Esta foi a primeira vez que o Judiciário se manifestou a respeito da possibilidade de Assembleias Legislativas revisarem decisões de afastamento e prisão de deputados estaduais. A decisão, no entanto, não tem efeito vinculante, ou seja, não se aplica a outros casos eventuais.
Revisões
Além da Assembleia Legislativa de Mato Grosso, já houve outras duas decisões semelhantes no País. A Câmara de Vereadores de Natal decidiu no dia 25 de outubro pelo retorno do vereador Raniere Barbosa (PDT), afastado em julho por suspeita de corrupção, em uma investigação sobre superfaturamento de propina em contratos de iluminação pública na capital potiguar.
Em outro caso, de maior repercussão, a Assembleia Legislativa do Rio Grande do Norte, no dia 24 de outubro, pôs fim ao afastamento do deputado estadual Ricardo Motta (PSB), que havia sido determinado para preservar as investigações sobre um esquema que desviou mais de R$ 19 milhões do Instituto de Desenvolvimento Sustentável do Rio Grande do Norte (Idema/RN) – ele é um dos investigados. A PGR recorreu ao Supremo contra essa decisão da Assembleia Legislativa do Rio Grande do Norte.

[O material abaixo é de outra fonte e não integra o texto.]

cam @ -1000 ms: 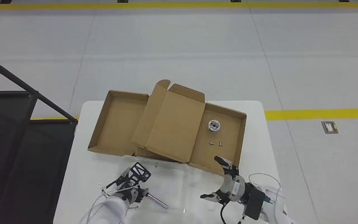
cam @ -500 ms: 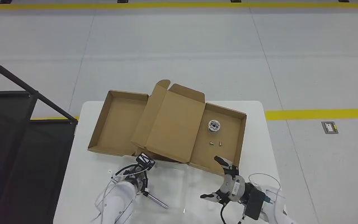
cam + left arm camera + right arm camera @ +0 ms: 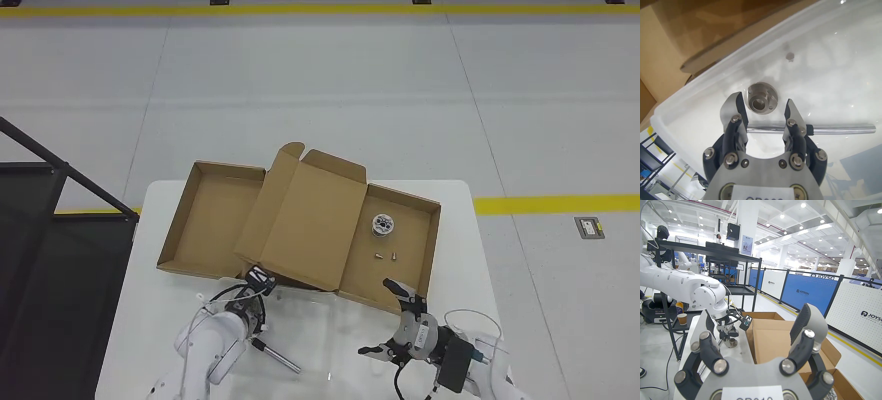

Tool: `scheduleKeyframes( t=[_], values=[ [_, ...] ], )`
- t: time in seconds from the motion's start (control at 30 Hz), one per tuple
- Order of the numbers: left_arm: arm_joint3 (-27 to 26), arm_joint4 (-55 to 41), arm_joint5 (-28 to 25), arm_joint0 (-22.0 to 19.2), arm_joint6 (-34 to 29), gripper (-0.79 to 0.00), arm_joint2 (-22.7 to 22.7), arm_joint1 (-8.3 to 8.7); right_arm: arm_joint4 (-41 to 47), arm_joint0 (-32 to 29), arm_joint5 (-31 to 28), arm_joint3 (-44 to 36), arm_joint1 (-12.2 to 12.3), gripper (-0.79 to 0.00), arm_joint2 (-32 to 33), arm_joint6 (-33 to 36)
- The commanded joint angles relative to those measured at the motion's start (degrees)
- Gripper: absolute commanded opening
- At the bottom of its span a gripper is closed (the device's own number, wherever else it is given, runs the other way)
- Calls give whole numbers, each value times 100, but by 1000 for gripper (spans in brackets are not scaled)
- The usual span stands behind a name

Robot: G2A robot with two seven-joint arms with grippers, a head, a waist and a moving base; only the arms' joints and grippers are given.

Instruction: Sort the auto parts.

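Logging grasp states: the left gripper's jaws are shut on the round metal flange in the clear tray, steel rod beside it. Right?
Not quite. In the left wrist view the left gripper has its jaws open on either side of the flange, not closed on it. The flange does lie in the clear tray, steel rod beside it.

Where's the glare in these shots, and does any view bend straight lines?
Left wrist view: white highlights dot the clear tray, and a bright streak runs along the chrome rod. Right wrist view: ceiling lamps glare, and the pillar and fence bow toward the edges. Top view: even light, soft shadow under the cardboard box's raised flap.
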Motion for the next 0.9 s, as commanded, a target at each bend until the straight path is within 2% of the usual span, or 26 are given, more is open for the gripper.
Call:
scheduleKeyframes(
  t=[0.0,0.1,0.17,0.43,0.63,0.73,0.87],
  values=[
    [59,6,44,-37,30,-345,7,-8,-1,0,-5,0,0,0,0,-1],
    [130,35,97,-74,52,-354,37,-20,-1,0,-5,0,0,0,0,-1],
    [186,55,145,-106,52,-397,50,-29,-1,0,-5,0,0,0,0,-1],
    [342,138,233,-171,141,-434,78,-53,-1,0,-5,0,0,0,0,-1],
    [418,146,237,-212,136,-573,90,-69,-1,0,-5,0,0,0,0,-1],
    [433,159,234,-213,119,-585,94,-75,-1,0,-5,0,0,0,0,-1],
    [431,172,226,-209,94,-754,80,-79,-1,0,-5,0,0,0,0,-1]
  ],
)
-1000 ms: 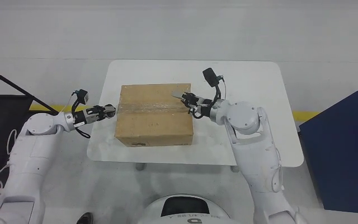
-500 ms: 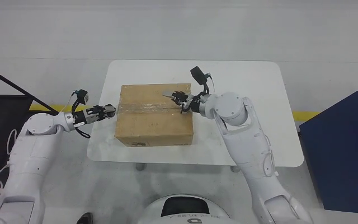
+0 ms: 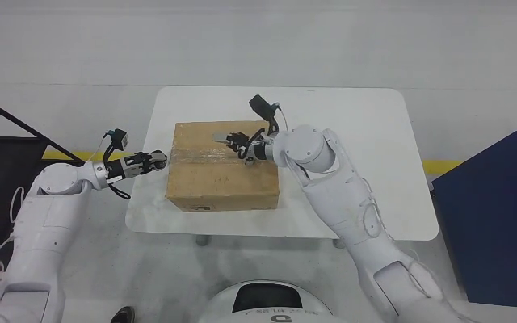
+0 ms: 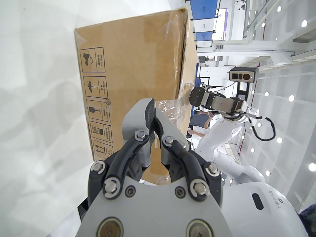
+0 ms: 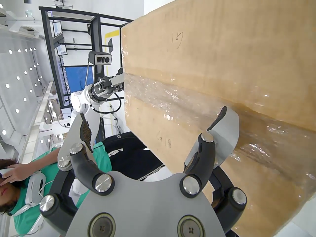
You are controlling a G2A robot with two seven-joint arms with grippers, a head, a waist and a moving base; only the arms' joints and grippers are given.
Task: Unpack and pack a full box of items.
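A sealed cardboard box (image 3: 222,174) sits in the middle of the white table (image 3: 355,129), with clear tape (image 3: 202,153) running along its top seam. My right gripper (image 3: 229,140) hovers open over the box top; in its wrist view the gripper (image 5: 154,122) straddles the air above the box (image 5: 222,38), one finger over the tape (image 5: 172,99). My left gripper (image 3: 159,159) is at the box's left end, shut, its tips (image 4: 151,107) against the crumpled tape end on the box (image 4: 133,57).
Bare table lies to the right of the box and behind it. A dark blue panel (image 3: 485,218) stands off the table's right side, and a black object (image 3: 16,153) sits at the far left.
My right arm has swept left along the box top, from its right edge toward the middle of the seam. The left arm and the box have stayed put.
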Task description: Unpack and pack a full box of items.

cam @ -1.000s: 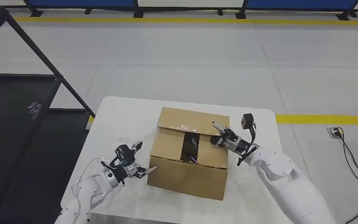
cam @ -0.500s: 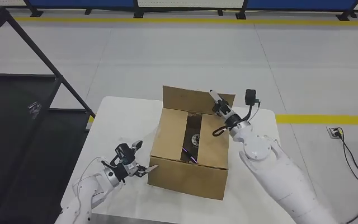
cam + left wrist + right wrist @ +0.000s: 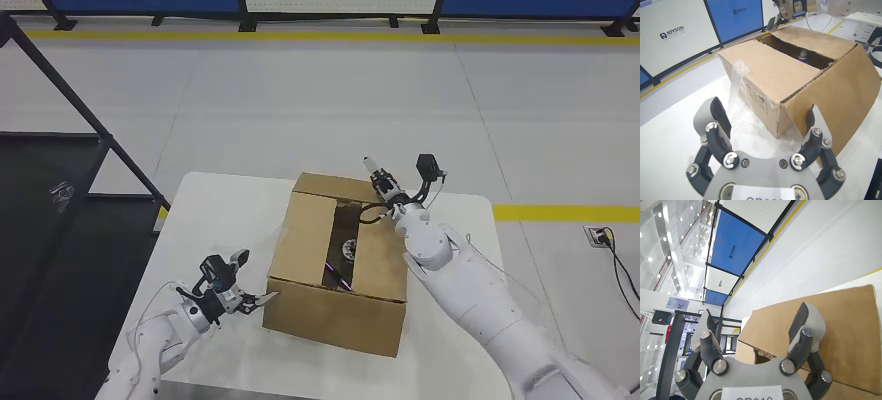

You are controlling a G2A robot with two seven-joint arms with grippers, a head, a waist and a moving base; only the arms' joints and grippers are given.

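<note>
A brown cardboard box [image 3: 340,265] stands in the middle of the white table [image 3: 215,225]. Its two long top flaps [image 3: 772,62] lie almost flat with a dark gap between them. In that gap I see a dark bottle top [image 3: 803,55] and a purple item [image 3: 338,283]. A loose strip of clear tape [image 3: 736,79] hangs from the near side. My left gripper [image 3: 764,106] [image 3: 256,278] is open, low on the table just short of the box's near left corner. My right gripper [image 3: 755,319] [image 3: 374,172] is open above the box's far edge, with cardboard [image 3: 838,332] behind one finger.
A black metal frame [image 3: 90,150] stands off the table's left side. Bare tabletop lies left of the box and at its far left. The table's near edge is close behind my left arm. A yellow floor line [image 3: 565,212] runs to the right.
My right gripper left the top of the right flap and moved to the box's far edge. The far flap stood up half a second ago and now lies lower. My left gripper barely shifted.
</note>
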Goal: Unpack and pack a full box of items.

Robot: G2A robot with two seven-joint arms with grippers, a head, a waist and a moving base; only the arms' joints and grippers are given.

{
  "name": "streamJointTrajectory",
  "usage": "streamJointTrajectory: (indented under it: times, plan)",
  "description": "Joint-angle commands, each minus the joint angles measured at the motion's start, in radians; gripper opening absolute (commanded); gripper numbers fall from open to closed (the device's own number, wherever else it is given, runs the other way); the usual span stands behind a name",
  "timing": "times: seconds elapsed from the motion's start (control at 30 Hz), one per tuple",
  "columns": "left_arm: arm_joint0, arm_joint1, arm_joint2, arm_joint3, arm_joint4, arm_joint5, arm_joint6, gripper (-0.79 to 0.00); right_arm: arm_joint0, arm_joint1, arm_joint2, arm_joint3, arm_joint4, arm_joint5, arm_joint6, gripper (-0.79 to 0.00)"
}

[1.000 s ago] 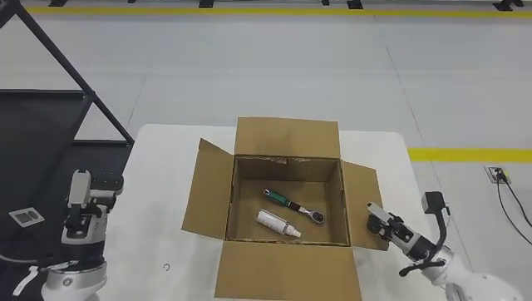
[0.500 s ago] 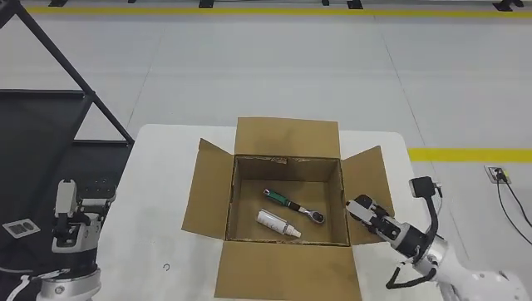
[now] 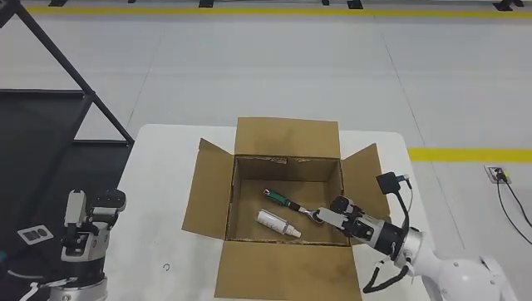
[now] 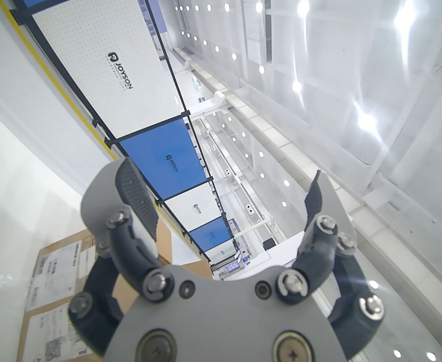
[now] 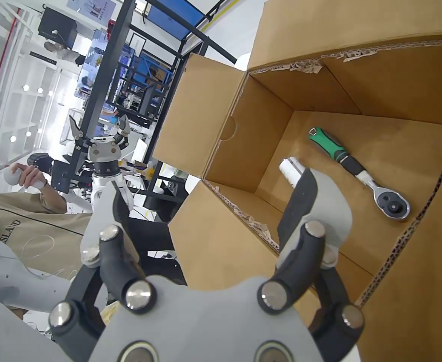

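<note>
Right claw [image 5: 211,186] spread wide, empty, over the box's [image 5: 213,107] side wall; ratchet [image 5: 356,169] and white bottle [image 5: 289,167] lie just beyond its fingertips; left claw [image 4: 223,175] likewise wide open, holding nothing.

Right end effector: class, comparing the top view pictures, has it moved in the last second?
Yes. The right end effector moved from beside the brown cardboard box inward over its right wall, towards the green-handled metal ratchet wrench.
</note>
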Motion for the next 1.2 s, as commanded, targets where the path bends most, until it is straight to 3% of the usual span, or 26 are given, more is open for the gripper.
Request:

A procuradora-geral da República, Raquel Dodge, ao analisar a jurisprudência do Supremo, afirmou que o decidido pelo STF em relação a revisão de cautelares no Congresso não pode basear a decisão da Assembleia Legislativa de revogar afastamento. Segundo Dodge, o STF não disse que a decisão vale para todos os Estados. Além disso, o acórdão dessa decisão do STF nem sequer foi publicado, de forma que a extensão do julgamento não está totalmente definida.
“Improcede a alegação de que o Decreto Legislativo está de acordo com a decisão tomada na Ação Direta de Inconstitucionalidade 5526. Primeiro, como necessário aspecto formal, deve ser enfatizado que o respectivo acórdão ainda não foi publicado, de modo que não transitou em julgado”, disse Dodge.
“A Corte, pelo que se verifica, não examinou se esta decisão aplica-se aos Estados membros e condiciona a questão ao encaminhamento do processo à Assembleia Legislativa, ou seja, a situação que não ocorreu no caso em exame”, disse a procuradora.
“Por todas estas razões, o precedente em questão não se aplica à situação analisada e apenas reforça a impropriedade do procedimento da Assembleia Legislativa em se antecipar à necessária comunicação judicial para desconstituir a decisão judicial”, disse a procuradora.